Looks like part of the stamping that should be TUBULAR with some kind of mis-stamp.


----------



## coasterbrakejunkie1969 (Jul 20, 2022)

Glenn Rhein said:


> This S7 came from 64 Stingray, axle is numbered Z –64  but the center stamp wheel has a LA stamped on it, Has anyone seen this before? No other markings accept a weird S to the right of LA by the spoke
> View attachment 1666149
> 
> View attachment 1666150
> ...



Those center stamp S-7s are nice to find, someone will be all over that. How is the chrome?


----------



## Glenn Rhein (Jul 20, 2022)

Needs some cleaning but I think it will clean up well


----------



## 60sstuff (Jul 20, 2022)

Nothing out of line with that stamp.

Center stamp - Schwinn Tubular S-7
Some stampings are faint and/or multiples as these were done before the spoke holes were drilled.

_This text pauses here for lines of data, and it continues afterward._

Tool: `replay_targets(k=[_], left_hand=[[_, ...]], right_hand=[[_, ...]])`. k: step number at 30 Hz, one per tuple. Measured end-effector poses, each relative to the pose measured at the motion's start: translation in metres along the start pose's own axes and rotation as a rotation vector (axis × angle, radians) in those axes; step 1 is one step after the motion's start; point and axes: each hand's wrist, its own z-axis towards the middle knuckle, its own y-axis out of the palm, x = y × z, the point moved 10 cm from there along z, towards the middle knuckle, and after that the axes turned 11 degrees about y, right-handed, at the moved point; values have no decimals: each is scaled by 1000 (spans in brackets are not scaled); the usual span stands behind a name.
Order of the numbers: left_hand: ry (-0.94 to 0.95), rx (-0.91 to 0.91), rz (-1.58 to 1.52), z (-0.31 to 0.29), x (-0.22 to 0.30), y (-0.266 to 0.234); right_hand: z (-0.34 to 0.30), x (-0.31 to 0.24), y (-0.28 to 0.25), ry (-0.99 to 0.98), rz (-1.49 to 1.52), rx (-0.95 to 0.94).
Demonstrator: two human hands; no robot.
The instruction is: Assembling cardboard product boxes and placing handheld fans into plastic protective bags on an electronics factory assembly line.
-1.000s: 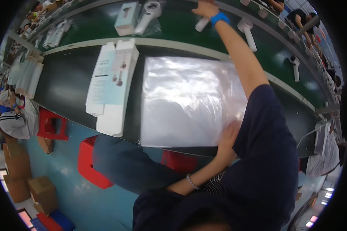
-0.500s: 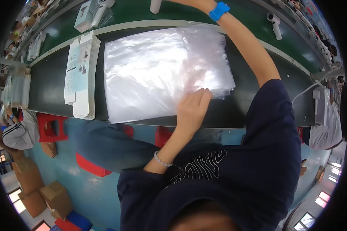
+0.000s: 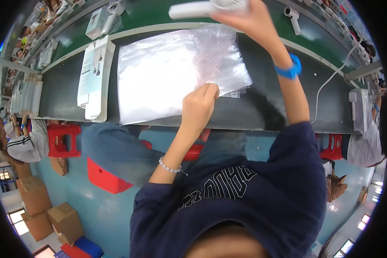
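A stack of clear plastic bags [image 3: 157, 81] lies flat on the dark bench in front of me. My left hand [image 3: 200, 105] rests at its near right part, thumb and fingers pinched on a plastic bag's edge; the fingertips are partly hidden. At the top of the view, above the far edge of the bench, my right hand [image 3: 259, 26] is closed round a white handheld fan [image 3: 191, 10]. The fan lies sideways, its handle pointing left and its round grilled head by my palm.
Flat printed cartons [image 3: 99, 81] are stacked left of the bags. Beyond the bench, a green belt [image 3: 148, 15] carries a small box [image 3: 96, 23], a bagged white fan [image 3: 112, 18] and another white fan [image 3: 293, 20]. A white cable [image 3: 327, 84] crosses the right side. Other people sit at both sides.
My right hand has come back from the far belt with the white fan in it. My left hand has shifted slightly left, still at the bags, and the top bags' right side has moved.
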Motion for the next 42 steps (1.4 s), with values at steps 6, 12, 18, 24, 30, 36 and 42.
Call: replay_targets(k=[6, 12, 18, 24, 30, 36, 42], left_hand=[[-145, 16, 185, 11, -15, 0], [13, 24, 193, 22, 7, -4], [-7, -84, 221, 27, 11, 7], [-52, -83, 38, 36, 9, 13], [-119, -140, -456, 41, 18, 30], [-220, -184, -946, 50, 27, 47], [-267, -181, -1244, 58, 23, 36]], right_hand=[[-103, 16, -59, 317, 306, -132], [-163, 48, -64, 631, 306, -56], [-178, 55, -68, 773, 180, 121], [-211, 73, -55, 1080, 520, 331], [-215, 65, -47, 1092, 658, 290], [-209, 58, -32, 1071, 819, 182], [-186, 34, -43, 921, 460, 109]])
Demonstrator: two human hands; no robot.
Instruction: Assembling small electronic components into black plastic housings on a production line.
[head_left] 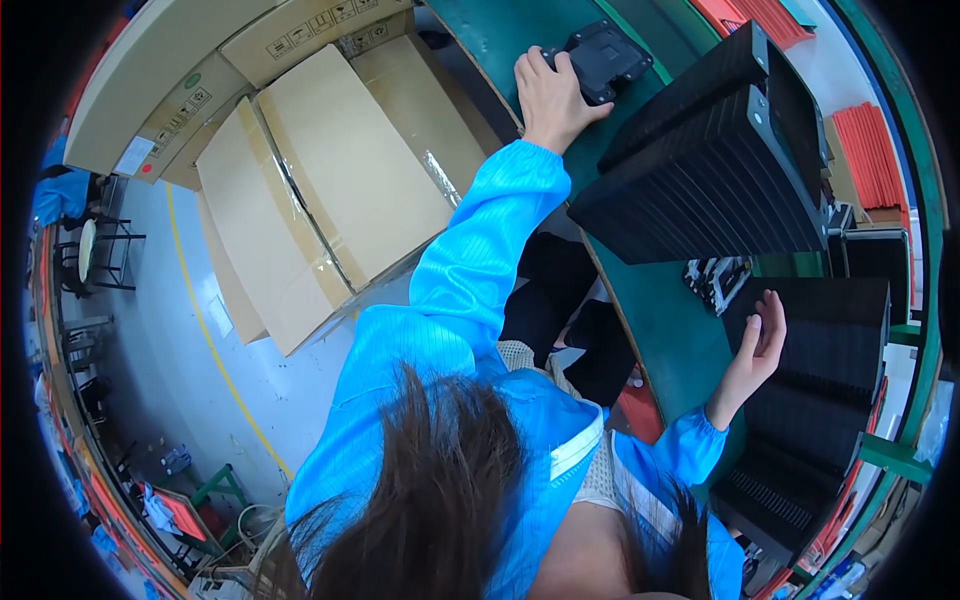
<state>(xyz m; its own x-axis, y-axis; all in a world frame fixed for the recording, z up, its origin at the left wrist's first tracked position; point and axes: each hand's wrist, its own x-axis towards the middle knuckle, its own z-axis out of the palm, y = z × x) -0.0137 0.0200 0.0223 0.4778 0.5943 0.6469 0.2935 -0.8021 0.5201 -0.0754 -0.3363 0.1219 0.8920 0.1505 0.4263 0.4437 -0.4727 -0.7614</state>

Below is the front rim on my L3 Lime Stingray.


----------



## coasterbrakejunkie1969 (Jul 21, 2022)

@Glenn Rhein  where is the S-2 rear that was with that S-7? Will we see it on DOND or is it already gone?


----------



## Glenn Rhein (Jul 21, 2022)

coasterbrakejunkie1969 said:


> @Glenn Rhein  where is the S-2 rear that was with that S-7? Will we see it on DOND or is it already gone



I bought a bunch of parts but no rear wheel


----------